GOAL OF THE EXERCISE ▸ In the data below, how many lines include the word "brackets"? Give only the number.

(Stored items)

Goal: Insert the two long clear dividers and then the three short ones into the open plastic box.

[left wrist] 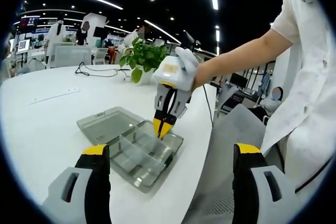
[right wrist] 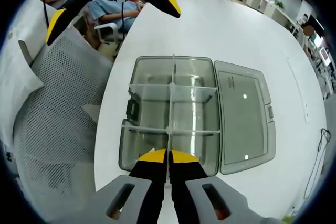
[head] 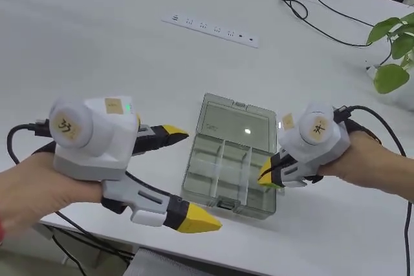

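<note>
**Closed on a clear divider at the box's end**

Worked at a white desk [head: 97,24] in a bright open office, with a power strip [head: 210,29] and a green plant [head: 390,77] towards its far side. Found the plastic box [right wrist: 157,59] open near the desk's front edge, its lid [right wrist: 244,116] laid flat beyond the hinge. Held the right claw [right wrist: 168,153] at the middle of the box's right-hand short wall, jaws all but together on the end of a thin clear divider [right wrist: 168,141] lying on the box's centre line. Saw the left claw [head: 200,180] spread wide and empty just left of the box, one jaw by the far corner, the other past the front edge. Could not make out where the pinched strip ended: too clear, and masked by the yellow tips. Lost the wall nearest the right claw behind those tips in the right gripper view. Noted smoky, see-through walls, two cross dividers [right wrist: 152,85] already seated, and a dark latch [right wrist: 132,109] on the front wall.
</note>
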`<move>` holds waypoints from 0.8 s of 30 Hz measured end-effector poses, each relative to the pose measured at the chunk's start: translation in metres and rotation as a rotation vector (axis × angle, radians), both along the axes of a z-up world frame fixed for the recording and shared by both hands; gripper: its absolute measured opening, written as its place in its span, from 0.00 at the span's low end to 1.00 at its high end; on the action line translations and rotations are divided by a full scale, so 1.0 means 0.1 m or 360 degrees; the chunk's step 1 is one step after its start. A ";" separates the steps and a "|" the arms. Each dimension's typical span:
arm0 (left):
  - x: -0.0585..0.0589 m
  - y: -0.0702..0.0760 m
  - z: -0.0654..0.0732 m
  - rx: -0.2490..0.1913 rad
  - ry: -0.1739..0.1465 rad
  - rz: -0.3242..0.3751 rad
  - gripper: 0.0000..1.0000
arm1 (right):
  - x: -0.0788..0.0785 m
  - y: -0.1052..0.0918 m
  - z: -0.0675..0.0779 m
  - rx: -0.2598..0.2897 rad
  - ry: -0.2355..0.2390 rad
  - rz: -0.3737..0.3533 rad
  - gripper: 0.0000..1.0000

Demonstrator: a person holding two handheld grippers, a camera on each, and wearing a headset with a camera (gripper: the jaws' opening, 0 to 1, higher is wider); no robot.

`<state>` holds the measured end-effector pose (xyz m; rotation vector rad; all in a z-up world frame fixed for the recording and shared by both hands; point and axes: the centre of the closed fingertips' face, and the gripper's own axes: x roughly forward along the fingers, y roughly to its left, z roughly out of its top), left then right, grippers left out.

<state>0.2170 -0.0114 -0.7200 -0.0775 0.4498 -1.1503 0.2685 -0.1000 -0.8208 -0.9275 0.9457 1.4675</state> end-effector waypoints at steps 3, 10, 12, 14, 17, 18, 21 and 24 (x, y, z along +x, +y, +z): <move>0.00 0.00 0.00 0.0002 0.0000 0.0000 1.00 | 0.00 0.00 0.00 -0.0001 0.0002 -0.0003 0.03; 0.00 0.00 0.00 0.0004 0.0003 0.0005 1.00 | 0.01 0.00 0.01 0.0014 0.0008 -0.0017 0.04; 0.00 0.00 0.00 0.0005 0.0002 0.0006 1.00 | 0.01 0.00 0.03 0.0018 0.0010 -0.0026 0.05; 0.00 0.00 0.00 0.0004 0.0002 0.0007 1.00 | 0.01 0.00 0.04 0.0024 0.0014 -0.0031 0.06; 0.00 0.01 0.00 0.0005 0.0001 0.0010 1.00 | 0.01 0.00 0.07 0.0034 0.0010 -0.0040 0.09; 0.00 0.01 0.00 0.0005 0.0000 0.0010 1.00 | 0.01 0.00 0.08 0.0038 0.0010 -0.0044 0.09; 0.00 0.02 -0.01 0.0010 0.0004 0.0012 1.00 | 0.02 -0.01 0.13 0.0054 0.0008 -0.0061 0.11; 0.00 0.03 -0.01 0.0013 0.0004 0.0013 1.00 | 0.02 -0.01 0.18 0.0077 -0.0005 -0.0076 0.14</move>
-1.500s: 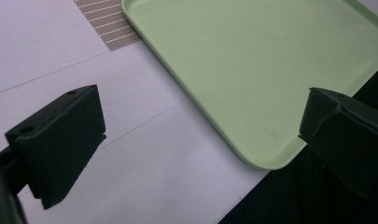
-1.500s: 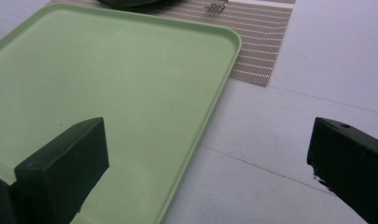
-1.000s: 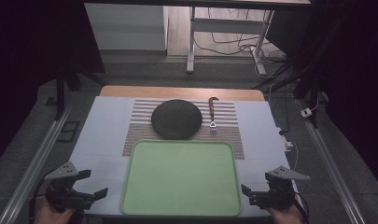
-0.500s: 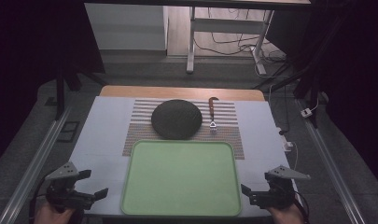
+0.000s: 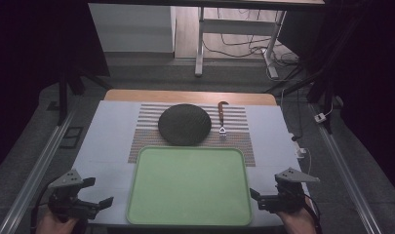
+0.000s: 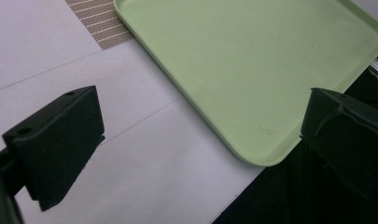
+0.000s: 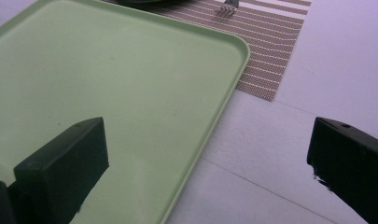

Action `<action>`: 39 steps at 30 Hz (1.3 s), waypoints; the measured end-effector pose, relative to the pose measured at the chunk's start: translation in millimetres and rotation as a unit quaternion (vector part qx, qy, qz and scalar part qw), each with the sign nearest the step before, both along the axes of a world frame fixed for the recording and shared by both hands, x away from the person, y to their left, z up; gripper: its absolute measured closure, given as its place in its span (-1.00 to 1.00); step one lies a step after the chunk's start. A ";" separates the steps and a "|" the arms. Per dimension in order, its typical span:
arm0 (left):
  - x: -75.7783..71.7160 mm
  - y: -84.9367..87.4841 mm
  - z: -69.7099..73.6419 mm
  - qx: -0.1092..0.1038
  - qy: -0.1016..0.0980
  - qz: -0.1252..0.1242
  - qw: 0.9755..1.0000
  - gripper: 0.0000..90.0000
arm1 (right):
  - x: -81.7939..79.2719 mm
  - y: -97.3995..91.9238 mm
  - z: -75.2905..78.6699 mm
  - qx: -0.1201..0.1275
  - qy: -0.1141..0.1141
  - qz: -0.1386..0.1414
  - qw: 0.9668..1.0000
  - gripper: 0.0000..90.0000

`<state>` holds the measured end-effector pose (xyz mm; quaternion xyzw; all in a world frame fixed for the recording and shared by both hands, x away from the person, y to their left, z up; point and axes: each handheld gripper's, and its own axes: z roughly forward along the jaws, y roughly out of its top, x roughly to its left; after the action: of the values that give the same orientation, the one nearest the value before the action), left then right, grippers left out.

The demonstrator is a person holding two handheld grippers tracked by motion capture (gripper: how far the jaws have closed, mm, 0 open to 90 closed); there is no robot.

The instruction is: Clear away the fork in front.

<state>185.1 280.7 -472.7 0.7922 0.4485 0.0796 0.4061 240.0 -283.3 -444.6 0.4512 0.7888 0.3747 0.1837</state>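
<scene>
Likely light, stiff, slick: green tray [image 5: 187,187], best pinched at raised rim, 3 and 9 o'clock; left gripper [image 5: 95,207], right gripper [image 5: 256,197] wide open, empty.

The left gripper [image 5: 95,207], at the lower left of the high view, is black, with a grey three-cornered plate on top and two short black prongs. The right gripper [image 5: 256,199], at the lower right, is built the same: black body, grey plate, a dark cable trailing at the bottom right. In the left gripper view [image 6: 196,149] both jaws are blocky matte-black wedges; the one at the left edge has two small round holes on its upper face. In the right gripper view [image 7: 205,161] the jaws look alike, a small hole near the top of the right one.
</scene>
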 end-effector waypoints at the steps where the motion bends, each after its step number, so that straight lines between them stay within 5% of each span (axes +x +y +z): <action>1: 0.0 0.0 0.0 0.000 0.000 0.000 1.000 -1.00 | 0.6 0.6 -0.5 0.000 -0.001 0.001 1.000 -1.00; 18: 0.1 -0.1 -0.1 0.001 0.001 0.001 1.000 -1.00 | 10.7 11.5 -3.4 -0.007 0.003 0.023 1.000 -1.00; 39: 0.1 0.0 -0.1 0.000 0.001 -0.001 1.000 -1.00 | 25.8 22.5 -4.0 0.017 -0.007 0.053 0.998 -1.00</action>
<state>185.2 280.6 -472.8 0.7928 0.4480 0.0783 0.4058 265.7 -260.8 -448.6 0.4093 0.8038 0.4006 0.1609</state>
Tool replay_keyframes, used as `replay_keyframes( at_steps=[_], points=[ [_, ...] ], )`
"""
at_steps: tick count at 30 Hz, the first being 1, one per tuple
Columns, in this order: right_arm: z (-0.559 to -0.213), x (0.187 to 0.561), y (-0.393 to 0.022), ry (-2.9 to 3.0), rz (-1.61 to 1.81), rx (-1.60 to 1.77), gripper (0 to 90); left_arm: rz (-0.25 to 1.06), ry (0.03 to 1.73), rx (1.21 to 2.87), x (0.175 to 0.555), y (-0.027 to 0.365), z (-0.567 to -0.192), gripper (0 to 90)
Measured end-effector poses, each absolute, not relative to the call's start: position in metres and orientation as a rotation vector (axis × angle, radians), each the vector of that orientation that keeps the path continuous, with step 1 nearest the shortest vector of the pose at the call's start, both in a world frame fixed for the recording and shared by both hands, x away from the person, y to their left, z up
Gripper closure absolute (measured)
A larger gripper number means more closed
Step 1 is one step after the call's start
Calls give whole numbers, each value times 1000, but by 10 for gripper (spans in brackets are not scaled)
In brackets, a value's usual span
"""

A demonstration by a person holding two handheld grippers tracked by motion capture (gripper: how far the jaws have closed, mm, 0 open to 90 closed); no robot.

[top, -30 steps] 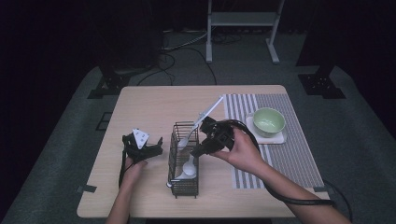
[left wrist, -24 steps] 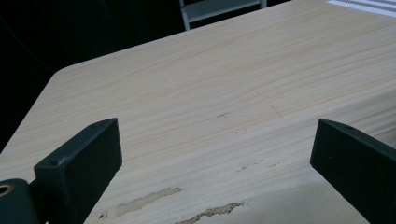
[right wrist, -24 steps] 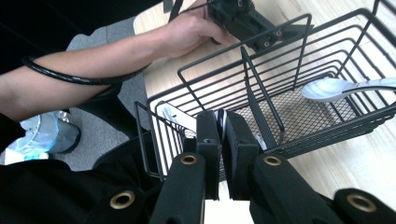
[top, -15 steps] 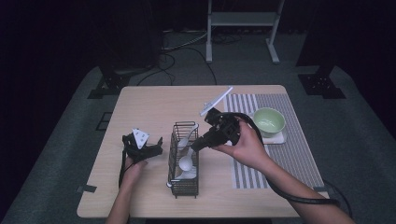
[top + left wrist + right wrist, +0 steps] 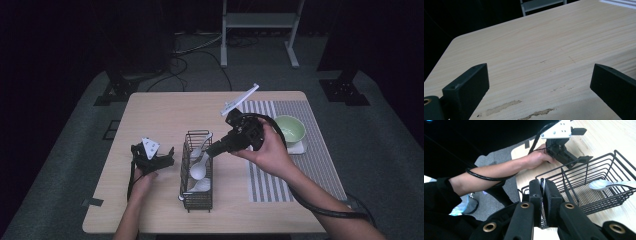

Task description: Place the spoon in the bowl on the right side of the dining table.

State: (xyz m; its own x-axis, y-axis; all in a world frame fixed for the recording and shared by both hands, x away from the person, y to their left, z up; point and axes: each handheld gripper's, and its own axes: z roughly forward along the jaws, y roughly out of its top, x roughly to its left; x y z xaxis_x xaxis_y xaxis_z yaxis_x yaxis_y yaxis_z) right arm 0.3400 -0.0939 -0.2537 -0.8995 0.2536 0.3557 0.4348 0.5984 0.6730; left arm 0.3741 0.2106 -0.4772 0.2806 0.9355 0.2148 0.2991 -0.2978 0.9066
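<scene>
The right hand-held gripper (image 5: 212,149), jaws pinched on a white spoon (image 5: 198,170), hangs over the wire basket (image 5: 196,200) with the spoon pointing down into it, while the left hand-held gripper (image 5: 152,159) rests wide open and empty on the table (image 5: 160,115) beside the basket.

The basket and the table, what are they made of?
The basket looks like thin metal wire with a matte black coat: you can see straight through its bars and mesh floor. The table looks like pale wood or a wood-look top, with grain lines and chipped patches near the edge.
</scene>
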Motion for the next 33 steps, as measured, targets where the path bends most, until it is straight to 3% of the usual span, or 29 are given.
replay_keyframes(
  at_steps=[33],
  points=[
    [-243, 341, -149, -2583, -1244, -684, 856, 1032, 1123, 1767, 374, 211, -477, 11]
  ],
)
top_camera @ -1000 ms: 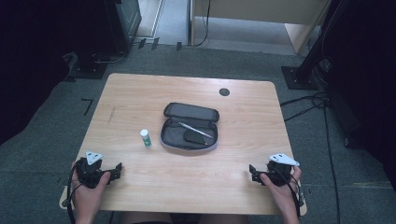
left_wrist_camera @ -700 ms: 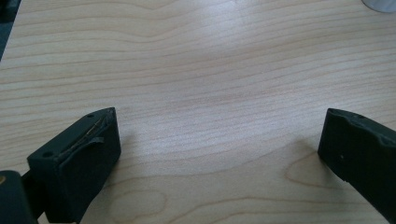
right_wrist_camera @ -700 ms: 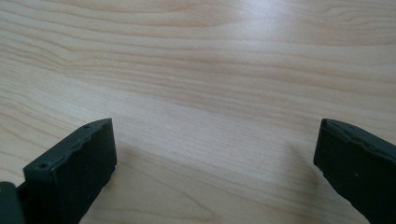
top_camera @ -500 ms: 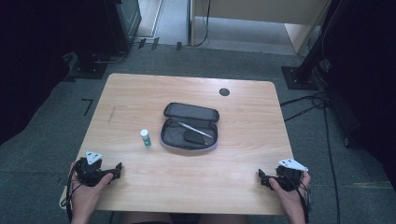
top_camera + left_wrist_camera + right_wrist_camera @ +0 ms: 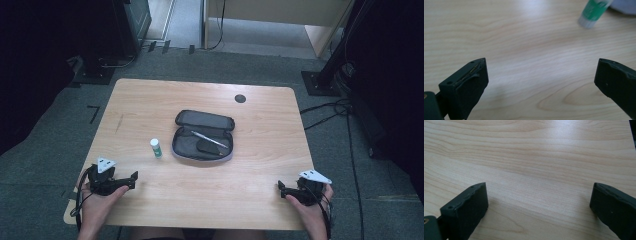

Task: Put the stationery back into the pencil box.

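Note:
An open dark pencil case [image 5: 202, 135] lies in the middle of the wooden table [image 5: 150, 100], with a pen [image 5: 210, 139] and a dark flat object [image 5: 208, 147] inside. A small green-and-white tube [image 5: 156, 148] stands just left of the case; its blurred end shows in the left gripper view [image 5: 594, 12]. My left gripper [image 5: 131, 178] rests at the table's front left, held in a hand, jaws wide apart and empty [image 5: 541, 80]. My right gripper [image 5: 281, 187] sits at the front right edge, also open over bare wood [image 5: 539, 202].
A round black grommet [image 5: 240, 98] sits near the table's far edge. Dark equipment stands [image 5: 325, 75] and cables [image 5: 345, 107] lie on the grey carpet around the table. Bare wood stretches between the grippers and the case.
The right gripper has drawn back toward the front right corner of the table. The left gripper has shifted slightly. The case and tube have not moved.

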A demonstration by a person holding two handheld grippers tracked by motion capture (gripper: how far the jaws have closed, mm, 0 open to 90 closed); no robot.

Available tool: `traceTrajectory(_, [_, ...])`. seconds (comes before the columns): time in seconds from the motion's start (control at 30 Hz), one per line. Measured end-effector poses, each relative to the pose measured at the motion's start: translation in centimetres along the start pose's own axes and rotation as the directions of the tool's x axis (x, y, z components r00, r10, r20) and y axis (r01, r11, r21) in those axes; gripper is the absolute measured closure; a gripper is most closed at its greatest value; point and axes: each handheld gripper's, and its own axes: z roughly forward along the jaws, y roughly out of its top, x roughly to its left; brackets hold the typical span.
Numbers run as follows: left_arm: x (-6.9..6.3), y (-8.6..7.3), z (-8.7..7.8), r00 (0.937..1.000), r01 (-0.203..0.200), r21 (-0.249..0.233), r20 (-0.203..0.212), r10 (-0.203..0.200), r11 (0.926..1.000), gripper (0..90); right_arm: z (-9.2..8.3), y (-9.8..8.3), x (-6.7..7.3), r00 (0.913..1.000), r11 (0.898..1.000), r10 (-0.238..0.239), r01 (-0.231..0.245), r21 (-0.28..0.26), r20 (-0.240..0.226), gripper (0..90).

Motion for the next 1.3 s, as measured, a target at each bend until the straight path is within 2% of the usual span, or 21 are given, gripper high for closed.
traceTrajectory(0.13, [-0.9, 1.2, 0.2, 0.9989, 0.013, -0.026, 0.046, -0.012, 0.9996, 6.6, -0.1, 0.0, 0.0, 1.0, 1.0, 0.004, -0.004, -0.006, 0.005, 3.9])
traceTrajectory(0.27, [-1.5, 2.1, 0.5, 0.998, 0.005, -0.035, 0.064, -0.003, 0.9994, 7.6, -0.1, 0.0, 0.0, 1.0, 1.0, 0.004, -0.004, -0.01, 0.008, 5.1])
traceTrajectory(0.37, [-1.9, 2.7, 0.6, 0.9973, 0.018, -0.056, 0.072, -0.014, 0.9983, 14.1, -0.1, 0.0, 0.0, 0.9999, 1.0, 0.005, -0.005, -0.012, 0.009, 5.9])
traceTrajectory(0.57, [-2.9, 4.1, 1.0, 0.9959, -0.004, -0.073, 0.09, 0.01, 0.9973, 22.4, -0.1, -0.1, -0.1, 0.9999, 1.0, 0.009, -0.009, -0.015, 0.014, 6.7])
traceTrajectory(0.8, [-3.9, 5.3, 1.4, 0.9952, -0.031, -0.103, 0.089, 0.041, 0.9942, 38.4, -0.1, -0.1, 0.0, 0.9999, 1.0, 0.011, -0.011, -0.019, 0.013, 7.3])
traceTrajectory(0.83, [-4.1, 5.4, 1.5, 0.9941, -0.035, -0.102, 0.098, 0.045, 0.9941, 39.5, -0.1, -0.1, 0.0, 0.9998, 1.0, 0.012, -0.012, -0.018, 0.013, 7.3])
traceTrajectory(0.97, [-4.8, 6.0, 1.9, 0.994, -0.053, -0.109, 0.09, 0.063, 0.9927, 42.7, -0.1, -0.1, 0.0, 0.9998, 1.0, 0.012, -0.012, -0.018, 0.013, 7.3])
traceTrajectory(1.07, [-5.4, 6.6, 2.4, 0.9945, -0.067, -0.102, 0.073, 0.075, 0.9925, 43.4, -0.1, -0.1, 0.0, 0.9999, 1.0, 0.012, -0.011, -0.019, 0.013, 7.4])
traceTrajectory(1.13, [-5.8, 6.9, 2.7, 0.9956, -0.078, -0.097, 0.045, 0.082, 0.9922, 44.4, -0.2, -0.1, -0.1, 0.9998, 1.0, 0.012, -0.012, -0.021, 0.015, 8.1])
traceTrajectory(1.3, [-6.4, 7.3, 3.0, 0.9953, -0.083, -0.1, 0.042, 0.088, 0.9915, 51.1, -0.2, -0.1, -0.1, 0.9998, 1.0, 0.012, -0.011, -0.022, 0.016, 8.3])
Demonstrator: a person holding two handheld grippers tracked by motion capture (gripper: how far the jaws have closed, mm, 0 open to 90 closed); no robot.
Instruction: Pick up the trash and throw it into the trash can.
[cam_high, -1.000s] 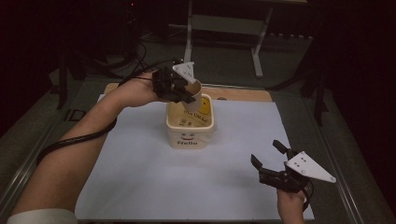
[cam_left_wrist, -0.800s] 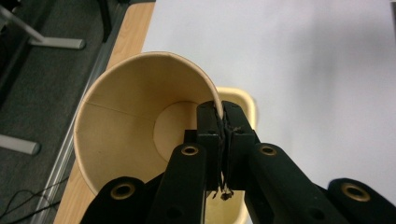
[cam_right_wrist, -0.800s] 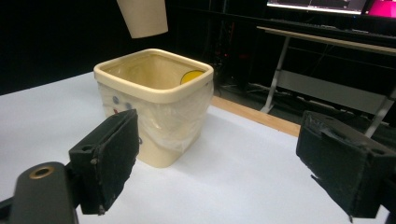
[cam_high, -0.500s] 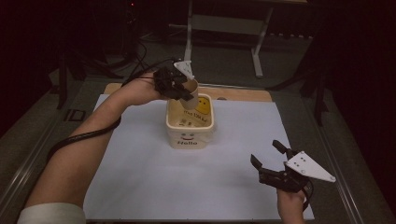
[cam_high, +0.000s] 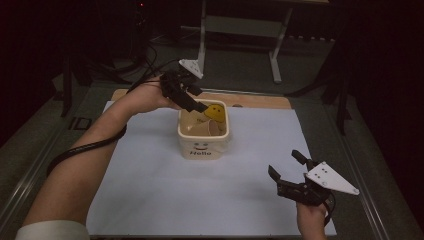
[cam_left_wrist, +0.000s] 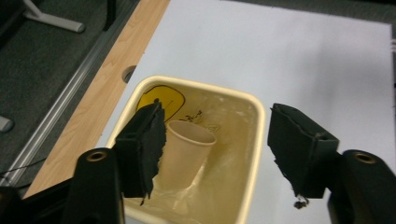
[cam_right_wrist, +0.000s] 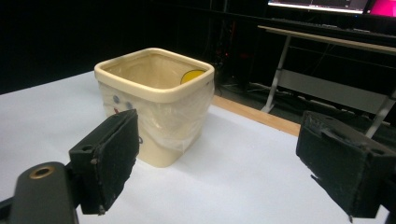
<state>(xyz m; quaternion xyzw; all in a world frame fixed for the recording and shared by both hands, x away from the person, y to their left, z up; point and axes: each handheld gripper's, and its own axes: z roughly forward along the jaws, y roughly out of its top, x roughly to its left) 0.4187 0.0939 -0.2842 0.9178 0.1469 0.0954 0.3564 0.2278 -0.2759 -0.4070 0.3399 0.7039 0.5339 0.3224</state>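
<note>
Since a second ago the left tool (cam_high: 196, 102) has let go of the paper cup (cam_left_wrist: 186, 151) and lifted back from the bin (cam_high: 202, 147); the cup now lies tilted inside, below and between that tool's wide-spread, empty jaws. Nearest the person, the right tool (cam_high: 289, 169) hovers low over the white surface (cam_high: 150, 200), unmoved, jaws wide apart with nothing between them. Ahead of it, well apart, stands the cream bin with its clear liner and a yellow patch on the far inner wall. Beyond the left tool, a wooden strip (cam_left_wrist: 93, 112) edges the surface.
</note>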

ANSWER FOR THE TASK ▸ 3